The final music video for “The Hardest Part” shows several locations, including a high school, a grocery store, rolling hills, a hallway with billowing white sheets and fire burning through the walls.
There were some limitations. Sometimes Trillo would have an idea and Sora would nail it. Other times, it would create something chaotic and unusable. The videos would come out with inconsistencies, which Trillo would sometimes choose to just overlook. The characters look a little different from clip to clip, as does the couple’s child.
Part of the video’s artsy charm is its dreamlike state — recollections of a couple’s life that illustrate the murkiness of human memory.
“You have to know where to pick your battles with it,” Trillo said of Sora. “You kind of have to relinquish a bit of your free will in working with this thing and you kind of have to accept the nature of how chaotic it is.”

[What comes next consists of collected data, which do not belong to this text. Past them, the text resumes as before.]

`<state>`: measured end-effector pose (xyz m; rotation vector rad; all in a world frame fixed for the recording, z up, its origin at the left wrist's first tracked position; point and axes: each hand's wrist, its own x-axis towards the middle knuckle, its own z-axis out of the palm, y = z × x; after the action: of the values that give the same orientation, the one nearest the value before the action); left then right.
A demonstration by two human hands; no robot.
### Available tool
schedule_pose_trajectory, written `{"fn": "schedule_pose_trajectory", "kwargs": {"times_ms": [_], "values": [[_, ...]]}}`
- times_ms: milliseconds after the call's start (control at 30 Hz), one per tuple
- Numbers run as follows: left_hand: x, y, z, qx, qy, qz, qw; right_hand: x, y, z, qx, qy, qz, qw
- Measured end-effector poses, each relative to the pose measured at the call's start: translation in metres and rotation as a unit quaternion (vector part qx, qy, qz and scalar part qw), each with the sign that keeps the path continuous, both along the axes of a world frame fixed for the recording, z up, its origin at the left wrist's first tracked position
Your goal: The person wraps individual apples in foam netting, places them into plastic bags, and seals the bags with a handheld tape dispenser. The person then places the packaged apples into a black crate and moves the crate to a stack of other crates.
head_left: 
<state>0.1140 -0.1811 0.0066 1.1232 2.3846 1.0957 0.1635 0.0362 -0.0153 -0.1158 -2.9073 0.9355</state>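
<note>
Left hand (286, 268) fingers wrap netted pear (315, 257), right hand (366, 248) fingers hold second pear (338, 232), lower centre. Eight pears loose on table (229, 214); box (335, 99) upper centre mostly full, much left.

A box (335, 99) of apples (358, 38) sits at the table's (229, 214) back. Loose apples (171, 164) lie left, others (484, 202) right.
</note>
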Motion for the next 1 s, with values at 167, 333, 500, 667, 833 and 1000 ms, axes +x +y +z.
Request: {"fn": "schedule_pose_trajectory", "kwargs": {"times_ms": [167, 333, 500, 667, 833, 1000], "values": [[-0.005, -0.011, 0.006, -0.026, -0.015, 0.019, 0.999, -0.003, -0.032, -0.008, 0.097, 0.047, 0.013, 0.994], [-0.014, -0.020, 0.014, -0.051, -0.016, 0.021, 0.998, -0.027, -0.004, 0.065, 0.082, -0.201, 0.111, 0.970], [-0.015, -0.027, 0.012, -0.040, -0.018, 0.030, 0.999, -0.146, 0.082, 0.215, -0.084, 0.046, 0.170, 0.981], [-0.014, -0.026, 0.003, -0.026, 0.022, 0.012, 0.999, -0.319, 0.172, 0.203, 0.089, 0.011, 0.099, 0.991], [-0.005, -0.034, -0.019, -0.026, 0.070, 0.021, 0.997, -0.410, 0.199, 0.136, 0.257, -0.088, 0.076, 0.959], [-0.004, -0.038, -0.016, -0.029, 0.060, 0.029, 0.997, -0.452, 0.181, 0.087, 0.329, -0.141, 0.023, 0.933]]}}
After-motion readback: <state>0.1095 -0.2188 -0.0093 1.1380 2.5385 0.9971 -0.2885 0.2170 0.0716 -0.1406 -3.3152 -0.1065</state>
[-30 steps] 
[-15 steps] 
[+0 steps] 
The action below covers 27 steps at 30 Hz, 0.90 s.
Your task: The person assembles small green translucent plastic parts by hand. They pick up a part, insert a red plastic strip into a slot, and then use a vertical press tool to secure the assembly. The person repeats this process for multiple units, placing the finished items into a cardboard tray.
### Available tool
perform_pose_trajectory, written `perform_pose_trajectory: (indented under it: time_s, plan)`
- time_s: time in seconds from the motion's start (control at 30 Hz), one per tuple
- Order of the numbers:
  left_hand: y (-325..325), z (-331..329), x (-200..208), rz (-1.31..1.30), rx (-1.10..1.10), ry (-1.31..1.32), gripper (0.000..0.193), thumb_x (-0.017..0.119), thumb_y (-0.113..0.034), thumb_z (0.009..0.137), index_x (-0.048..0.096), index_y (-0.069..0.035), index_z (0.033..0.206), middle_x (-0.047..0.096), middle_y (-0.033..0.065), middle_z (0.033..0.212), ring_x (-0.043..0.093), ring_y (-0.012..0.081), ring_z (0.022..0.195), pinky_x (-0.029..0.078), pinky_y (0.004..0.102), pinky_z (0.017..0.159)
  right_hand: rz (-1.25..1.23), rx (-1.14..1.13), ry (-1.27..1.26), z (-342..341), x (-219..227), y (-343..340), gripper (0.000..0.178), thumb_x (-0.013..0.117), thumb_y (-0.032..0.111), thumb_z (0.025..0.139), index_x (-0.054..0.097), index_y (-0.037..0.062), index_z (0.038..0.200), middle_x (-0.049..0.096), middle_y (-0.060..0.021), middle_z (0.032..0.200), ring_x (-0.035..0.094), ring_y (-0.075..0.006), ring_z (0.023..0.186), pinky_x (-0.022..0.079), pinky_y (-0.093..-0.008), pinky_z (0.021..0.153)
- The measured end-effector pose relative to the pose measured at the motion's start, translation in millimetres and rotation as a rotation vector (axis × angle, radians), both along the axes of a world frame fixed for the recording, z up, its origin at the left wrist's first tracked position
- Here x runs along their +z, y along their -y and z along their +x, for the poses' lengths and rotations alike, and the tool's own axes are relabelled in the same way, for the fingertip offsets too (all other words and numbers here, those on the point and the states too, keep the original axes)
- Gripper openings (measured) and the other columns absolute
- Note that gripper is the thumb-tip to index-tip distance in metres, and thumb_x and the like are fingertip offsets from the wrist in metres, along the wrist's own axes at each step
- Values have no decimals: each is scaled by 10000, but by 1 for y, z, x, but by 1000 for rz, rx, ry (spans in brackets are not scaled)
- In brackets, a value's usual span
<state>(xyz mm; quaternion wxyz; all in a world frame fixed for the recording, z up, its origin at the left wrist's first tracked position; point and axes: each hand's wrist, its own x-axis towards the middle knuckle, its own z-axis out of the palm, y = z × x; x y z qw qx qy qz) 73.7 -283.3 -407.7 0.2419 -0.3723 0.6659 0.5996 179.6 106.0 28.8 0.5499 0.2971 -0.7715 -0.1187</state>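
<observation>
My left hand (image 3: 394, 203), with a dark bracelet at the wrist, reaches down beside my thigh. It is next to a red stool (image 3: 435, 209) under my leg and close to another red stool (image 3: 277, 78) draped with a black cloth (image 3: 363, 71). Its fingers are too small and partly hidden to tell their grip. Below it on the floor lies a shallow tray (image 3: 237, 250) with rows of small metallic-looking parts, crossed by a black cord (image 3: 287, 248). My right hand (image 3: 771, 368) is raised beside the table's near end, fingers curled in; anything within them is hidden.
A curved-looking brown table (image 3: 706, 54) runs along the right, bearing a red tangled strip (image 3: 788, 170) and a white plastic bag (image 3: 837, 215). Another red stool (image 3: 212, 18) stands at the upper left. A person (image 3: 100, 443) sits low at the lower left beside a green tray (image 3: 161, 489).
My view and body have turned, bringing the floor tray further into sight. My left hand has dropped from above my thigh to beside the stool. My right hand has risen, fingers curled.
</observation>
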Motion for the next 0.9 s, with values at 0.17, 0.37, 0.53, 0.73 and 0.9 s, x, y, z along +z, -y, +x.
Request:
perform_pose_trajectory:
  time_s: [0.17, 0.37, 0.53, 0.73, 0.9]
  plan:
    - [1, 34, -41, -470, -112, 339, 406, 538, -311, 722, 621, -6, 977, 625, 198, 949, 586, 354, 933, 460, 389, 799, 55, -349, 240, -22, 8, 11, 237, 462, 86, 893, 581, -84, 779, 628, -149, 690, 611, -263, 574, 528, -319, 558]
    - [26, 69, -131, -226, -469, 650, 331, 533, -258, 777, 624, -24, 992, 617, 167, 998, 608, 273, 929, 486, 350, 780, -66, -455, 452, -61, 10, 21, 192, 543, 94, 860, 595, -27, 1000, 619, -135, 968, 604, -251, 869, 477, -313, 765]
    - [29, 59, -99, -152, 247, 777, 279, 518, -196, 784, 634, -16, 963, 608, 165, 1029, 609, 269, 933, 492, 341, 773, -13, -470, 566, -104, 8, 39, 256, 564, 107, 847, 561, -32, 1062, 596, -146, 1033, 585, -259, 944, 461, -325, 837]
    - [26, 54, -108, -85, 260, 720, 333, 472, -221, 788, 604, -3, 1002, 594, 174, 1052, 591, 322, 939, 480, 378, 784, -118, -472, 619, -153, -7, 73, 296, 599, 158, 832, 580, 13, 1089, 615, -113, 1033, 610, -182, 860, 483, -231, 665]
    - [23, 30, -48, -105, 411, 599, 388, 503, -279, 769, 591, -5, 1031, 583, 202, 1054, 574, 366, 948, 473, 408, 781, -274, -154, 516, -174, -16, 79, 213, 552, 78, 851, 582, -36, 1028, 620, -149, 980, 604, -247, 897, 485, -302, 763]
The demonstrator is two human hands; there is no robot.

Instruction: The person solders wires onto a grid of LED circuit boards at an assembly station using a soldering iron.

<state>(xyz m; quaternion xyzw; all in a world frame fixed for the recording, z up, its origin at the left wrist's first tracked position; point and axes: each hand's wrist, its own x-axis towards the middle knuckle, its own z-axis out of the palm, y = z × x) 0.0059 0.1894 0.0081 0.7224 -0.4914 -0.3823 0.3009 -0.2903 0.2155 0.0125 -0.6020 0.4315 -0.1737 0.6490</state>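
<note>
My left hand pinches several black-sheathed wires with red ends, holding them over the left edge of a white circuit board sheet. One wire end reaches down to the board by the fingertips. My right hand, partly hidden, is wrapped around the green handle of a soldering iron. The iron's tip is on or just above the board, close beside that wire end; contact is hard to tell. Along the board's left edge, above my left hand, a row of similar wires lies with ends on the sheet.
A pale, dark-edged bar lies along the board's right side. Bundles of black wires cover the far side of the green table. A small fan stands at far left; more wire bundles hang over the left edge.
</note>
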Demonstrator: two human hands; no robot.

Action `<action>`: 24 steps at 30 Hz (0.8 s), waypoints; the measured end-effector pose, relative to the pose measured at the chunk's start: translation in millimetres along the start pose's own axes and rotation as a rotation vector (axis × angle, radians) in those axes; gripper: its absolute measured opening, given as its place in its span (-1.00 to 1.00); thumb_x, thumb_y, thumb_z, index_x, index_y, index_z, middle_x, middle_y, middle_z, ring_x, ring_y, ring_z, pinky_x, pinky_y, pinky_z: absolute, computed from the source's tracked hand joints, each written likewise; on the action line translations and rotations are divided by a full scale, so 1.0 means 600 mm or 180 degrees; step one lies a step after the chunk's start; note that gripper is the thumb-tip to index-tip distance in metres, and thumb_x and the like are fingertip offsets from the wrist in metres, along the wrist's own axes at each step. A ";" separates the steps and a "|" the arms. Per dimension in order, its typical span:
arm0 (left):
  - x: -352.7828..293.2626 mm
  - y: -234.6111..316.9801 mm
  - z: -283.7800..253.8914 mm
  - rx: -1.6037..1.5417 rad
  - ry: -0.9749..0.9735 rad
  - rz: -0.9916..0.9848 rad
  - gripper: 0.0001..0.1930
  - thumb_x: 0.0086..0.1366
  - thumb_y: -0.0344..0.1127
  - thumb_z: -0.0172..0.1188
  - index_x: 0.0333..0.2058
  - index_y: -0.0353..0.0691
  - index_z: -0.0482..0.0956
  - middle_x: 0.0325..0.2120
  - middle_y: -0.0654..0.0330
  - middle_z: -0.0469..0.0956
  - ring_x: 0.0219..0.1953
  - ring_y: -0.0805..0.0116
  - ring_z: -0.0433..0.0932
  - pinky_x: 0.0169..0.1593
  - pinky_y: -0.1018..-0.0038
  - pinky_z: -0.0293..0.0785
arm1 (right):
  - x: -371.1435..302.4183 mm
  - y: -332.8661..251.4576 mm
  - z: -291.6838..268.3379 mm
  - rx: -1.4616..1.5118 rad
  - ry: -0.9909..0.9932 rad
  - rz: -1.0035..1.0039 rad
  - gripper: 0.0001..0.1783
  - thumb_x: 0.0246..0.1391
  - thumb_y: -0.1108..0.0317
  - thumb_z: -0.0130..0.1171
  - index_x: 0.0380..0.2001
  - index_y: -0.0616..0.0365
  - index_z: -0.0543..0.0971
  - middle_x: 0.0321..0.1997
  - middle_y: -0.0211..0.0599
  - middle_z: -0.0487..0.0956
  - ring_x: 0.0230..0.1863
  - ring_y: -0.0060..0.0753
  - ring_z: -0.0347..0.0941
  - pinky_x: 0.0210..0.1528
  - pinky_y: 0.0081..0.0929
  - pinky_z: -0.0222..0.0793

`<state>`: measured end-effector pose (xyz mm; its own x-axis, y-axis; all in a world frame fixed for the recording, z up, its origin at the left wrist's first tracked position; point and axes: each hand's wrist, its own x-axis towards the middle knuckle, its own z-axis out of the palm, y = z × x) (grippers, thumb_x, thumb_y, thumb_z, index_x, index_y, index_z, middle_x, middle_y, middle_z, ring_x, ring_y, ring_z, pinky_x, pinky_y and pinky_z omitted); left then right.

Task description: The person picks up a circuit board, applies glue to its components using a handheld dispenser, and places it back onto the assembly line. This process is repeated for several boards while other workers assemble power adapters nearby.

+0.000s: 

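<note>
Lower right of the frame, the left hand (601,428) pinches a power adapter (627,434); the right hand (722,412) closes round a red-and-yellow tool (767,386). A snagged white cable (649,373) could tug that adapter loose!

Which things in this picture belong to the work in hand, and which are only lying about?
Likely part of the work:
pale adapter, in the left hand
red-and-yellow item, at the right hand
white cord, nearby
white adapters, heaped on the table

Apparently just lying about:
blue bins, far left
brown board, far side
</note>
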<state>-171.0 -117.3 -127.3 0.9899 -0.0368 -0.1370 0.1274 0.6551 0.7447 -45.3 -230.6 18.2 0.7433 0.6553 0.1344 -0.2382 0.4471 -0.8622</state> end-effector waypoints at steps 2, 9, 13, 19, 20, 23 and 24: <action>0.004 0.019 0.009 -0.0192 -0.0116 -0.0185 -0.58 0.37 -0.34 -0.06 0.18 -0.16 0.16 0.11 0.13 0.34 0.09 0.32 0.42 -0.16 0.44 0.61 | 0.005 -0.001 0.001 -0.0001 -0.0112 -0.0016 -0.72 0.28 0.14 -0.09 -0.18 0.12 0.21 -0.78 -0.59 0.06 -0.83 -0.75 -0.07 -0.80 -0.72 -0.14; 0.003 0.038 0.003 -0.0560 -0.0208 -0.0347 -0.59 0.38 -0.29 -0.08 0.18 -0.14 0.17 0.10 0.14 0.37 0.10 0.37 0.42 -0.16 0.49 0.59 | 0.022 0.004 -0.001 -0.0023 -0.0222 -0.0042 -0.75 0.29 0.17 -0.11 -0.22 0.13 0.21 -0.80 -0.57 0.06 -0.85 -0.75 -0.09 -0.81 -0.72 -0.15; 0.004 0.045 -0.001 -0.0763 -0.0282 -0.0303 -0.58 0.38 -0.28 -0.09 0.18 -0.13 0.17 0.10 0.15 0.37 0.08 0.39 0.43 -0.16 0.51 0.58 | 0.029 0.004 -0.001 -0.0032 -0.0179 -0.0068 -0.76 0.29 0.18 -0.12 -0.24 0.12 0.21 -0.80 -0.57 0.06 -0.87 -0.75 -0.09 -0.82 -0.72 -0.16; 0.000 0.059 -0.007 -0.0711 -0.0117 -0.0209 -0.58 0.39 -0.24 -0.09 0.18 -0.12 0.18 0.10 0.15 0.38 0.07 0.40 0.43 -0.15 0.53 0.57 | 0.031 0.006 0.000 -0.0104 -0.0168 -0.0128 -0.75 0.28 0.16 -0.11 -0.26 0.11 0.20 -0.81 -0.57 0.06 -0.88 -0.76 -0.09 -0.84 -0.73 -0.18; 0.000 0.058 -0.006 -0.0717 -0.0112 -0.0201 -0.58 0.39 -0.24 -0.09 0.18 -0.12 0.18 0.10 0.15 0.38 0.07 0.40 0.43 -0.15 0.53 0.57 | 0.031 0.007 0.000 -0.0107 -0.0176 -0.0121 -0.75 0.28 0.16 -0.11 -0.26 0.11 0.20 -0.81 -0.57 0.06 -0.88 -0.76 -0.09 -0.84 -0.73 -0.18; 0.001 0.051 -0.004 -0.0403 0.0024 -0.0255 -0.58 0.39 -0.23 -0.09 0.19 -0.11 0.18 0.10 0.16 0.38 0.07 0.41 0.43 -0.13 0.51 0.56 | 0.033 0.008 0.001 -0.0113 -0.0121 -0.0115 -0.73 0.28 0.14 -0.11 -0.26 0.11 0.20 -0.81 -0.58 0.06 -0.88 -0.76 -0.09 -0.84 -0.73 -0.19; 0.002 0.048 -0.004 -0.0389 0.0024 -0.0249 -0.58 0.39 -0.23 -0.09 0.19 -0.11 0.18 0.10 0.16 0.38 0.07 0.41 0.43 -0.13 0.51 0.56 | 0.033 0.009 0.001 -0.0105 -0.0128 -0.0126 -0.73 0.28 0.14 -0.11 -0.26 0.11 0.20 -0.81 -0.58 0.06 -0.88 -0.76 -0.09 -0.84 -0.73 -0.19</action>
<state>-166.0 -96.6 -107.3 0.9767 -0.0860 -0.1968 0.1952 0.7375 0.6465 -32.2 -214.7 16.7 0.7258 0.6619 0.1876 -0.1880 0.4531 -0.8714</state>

“I was certainly blown away with just how far he could take it in piecing a story together,” Greene said.
Both Greene and Trillo said they see AI as potentially opening more opportunities for people to push the music video art form forward. Music videos are a logical medium in which to play around with AI, because they’re usually short and cost much less to make than feature films and television episodes.
However, Trillo said, it’s important to him that this is not used as a new main method for creation but rather another tool in the tool belt.
“A lot of music videos just don’t have the budgets to really dream big,” Trillo said. “I think AI can help the music industry in terms of creating things that even Ernest could dream of that maybe he wouldn’t have dared to dream before.”